A week on the South African coast
This posting gives a description of some of what we have experienced and thought about in South Africa, followed by a rather large number (35) of photos from our even larger collection of them. We hope this sequence means that people with slow internet connections can read through the text while the images are still downloading. Please let us know if that is not working for you, and we can try to improve this blog's design accordingly.
After a series of very happy (and definitely a bit sad) send-offs with friends and family in Melbourne, Daylesford, and Sydney, Becky and I set off from Sydney on Monday 6 December 2004, flying Qantas flight 63 to Johannesburg. Our plane was very late leaving Sydney, then forced to wait at Durban because of storm weather in Jo'burg, then we thought we were about to get mugged in between the international and domestic terminals at the Jo'burg airport, but we managed to catch the last connection to Cape Town that night. At 0700 the next morning we were booked on an Intercape bus to Plettenberg Bay, so this was a relief.

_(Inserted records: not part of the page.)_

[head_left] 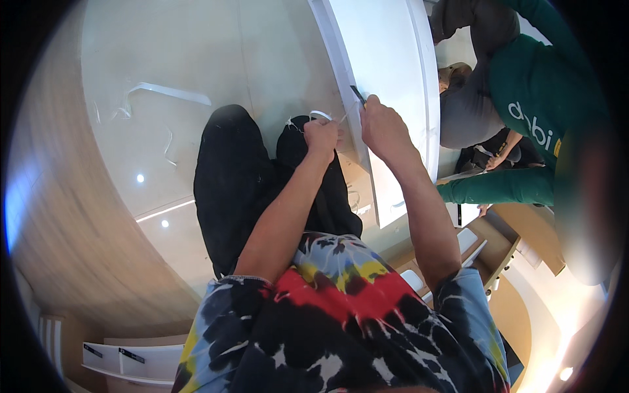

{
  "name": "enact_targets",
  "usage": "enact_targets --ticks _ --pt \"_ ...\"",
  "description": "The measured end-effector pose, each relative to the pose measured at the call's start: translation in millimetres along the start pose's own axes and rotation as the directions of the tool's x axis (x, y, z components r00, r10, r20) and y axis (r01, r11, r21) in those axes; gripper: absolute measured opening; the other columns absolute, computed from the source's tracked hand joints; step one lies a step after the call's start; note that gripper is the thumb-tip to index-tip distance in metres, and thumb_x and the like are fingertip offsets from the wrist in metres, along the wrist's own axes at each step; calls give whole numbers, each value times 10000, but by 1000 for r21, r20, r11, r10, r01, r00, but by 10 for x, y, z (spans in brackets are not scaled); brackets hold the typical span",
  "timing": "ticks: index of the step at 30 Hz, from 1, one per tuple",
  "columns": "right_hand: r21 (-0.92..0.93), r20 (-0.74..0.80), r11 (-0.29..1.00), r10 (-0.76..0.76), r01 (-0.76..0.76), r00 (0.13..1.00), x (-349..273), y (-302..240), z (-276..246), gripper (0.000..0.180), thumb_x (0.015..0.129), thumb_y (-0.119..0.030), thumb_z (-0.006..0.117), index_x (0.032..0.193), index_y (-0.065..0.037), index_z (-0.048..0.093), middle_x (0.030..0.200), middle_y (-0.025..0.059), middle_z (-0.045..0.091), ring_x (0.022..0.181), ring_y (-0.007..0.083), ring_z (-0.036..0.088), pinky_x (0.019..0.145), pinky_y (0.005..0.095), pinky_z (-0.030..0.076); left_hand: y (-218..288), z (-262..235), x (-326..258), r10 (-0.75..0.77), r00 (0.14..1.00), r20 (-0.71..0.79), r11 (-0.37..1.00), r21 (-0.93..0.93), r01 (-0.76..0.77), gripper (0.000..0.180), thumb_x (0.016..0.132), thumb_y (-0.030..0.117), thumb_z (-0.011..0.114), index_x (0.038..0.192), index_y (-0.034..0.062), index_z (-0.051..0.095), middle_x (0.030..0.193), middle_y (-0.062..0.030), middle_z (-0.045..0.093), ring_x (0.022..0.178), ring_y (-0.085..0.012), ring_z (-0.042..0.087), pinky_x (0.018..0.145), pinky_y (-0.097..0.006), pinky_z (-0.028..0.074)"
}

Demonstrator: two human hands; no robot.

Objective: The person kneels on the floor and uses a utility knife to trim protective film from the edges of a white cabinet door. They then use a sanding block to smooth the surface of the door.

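Observation:
My left hand [322, 139] is closed above my right knee, beside the edge of a long white panel [390, 65]. Its fingers pinch a thin white strip [321, 114] that curls up past the knuckles. Closed around a slim dark knife-like tool [357, 95], my right hand [385, 131] rests over the panel's near edge. The tool's end points up and to the left, and my fingers hide the rest of it. Small white scraps cling to my dark trousers [229, 157] by the left hand.
A bent white strip [173, 93] and a thin curled offcut [170, 147] lie on the glossy floor [196, 39] to the left. Beyond the panel at right, a person in a green top [524, 98] crouches. White parts with dark rails [141, 363] lie at lower left; wooden drawer pieces [491, 236] stand at right.

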State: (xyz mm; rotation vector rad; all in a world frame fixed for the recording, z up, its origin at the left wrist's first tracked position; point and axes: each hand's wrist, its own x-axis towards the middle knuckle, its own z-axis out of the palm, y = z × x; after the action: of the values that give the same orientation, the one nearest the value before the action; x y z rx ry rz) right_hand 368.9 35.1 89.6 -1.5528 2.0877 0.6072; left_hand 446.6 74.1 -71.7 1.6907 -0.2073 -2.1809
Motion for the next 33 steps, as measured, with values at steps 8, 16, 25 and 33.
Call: enact_targets --ticks 8,16,25,33 --pt "-6 -60 999 -47 47 997 -132 125 129 165 969 -136 474 969 26 500 798 253 676 797 425 694 705 496 566 -113 -14 -125 -40 998 -48 996 82 44 168 897 85 676 960 -70 676 849 -128 697 729 -222 722 537 -340 586" --pt "-53 -87 999 -8 4 996 -293 121 129 190 978 -180 492 954 9 485 764 236 676 768 393 701 677 489 568 -197 -89 -147 -25 998 -59 982 185 35 179 867 98 715 942 -62 689 853 -135 709 693 -188 710 511 -309 600" --pt "13 -42 1000 29 -28 999 -487 136 263 222 999 -203 498 960 15 488 771 274 655 777 449 668 716 548 513 -509 -225 -74 -57 998 -23 954 293 61 180 828 143 723 850 -34 744 756 -130 726 576 -221 705 547 -333 591" --pt "1 -42 1000 13 -13 999 -473 130 321 218 1001 -213 456 1009 4 473 759 242 660 754 432 675 674 531 535 -715 -272 -100 252 938 237 573 745 -342 222 806 197 701 806 -21 741 763 -225 702 619 -271 719 704 -387 586"
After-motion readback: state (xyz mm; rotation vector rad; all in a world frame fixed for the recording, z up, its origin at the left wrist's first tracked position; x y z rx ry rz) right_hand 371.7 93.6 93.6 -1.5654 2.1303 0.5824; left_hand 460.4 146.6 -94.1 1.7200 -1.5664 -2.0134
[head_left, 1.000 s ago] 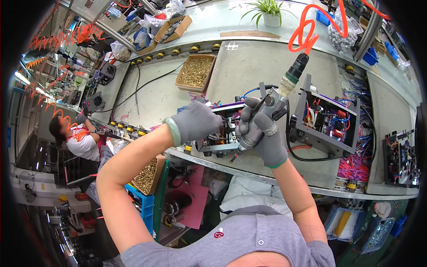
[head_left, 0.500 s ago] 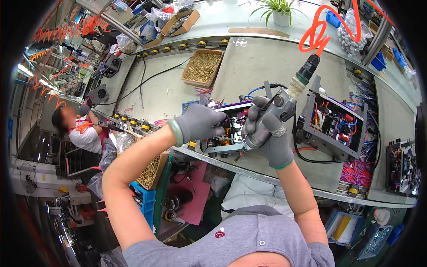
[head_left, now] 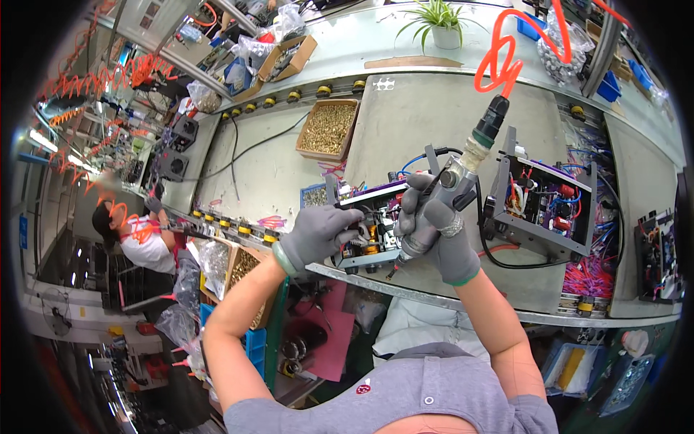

The bus ride was amazing in several senses. First is what you see on the outside. The highways are long, people drive hard there. But I was more struck by the number of pedestrians walking along the roadside, even of the freeways. Slow drivers use the same shoulder to pull over, to let tailgaterss pass them, so it looks dangerous to say the least. And both of us were even more struck by the number and the size of the squatter camps all along the way. Huge suburbs consisting of single-room shacks, made of cheap planks nailed together. Most of them are rooved only with plastic tarpaulins weighed down by rocks, so you can imagine how they get when the winter winds and rains come through. While we were in the country, one of these suburbs got a fire in it and left over 4'000 people homeless. Meanwhile the countryside is so dramatic, the coast is so wild, the mountains are so sheer and bald, that it is hard even to focus on the terrifying poverty for too long.
Also amazing was the inside of the bus. In many ways, it felt like I remember tour buses on Queensland's Sunshine Coast of the 1980s. The trip begins with a prayer for safe passage and ends with thanks to God. KFM, your Cape Radio Station, played a very idiosyncratic mix of latest memories greatest hits. A low cost of labour, combined perhaps with security concerns, means four staff accompany the driver on the trip. When the bus breaks down (as both buses we caught did), some of these crew come into their own as technicians. Meanwhile, the hostesses are there to deliver a complimentary cup of tea every two hours. They carry a tray of 20 styrofoam cups of tea and coffee, no lids, up and down the aisle while the bus hurtles, bumps, swerves, and shudders along -- and they seriously do not spill a single drop (unlike a certain passenger, who got a bit complacent and put his cup down on his tray-table). Becky asked whether they receive any training in this circus-quality task. They do not.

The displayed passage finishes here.